Still, she nurtured some tiny reserve of inner strength, given to her from she knew not where, a small and fleeting resolve to recover a sense of vitality. Perhaps it arose from memories of the way life had been prior to the rupture, prior to the continual hemorrhaging of blood and of life. Perhaps it arose from fantasies of what life could become if she could stop the bleeding. When rumors of the healer from Galilee began to circulate, and when they reached her ears through the kindness of another woman bringing food, something arose within her, like a tiny rebellion. If only, if only she could get to him, something might change. It wouldn’t need to be much – not a procedure, not an exorcism, not a spectacle. It would be enough simply to touch the hem of his robe. Doing so might restore to her that which she grieved the most, that which she missed the most, that which she longed for most, which was touch. Of all that had been drained from her, it was ordinary touch, contact, that she missed most, reminders that she didn’t dwell beyond the living in the land of the shades, a reminder that she remained human, that she hadn’t become a ghost, not fully, not yet. It was touch that she craved above all, for it would serve as a recognition, not least to herself, that she did in fact exist, that not everything had been drained away.

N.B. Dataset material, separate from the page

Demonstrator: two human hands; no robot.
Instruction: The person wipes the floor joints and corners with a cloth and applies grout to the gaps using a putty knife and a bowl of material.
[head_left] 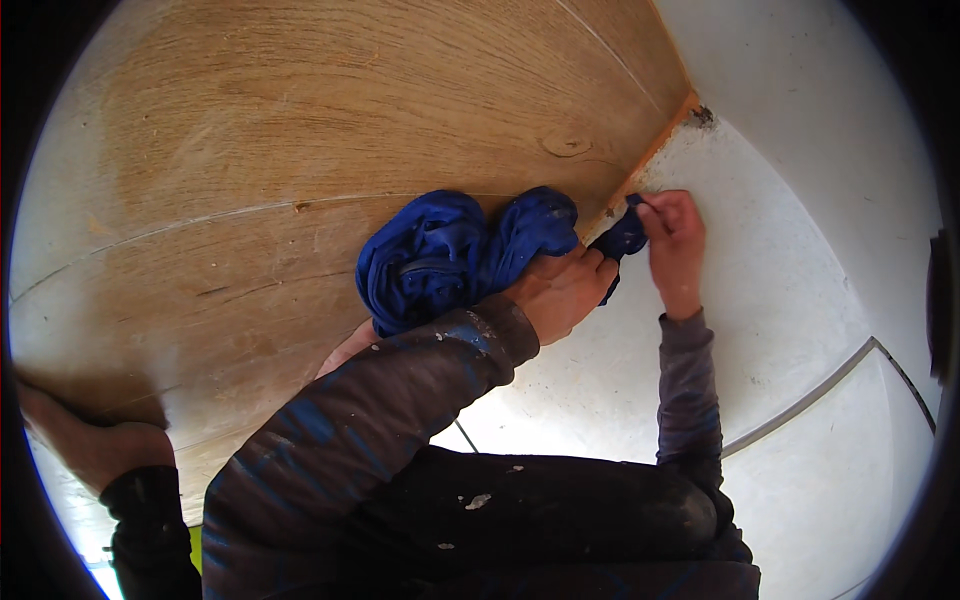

And so on a morning when the healer is said to be near, she leaves her house, shrouded and veiled, so as not to be recognized, and shunned. She slowly, ever so slowly makes her way toward the center of the town, where the merchants sell their wares and where the rabbis and the learned speak. She finds there a great throng, at the center of which is a figure who must be the healer. It’s all she can do to move. But she does move, lowering her head so as not to be noticed, but inserting herself into the throng all the same. The healer begins to move, and the crowd moves with him, crowding and pressing in upon so that even he becomes agitated by the claustrophobia. He moves in her direction, even as she presses toward him, and then she freezes, uncertain about what to do. He’s near, his entourage is with him, they’re trying to whisk him away, but they pass by her, and instinctively, without thinking, as if someone else was doing it, she reaches out her hand and she grasps his robe, just for a second. She tugs it, and then lets go. It’s as if a burst of electricity passes through her. The healer stops. He turns and he searches the faces of those near him. “Somebody touched me,” he says. “Was it you?” he asks, gazing at her downturned face. She raises her eyes and returns his gaze. “It was me.” “Your faith has made you well,” he says in response. And then he is gone.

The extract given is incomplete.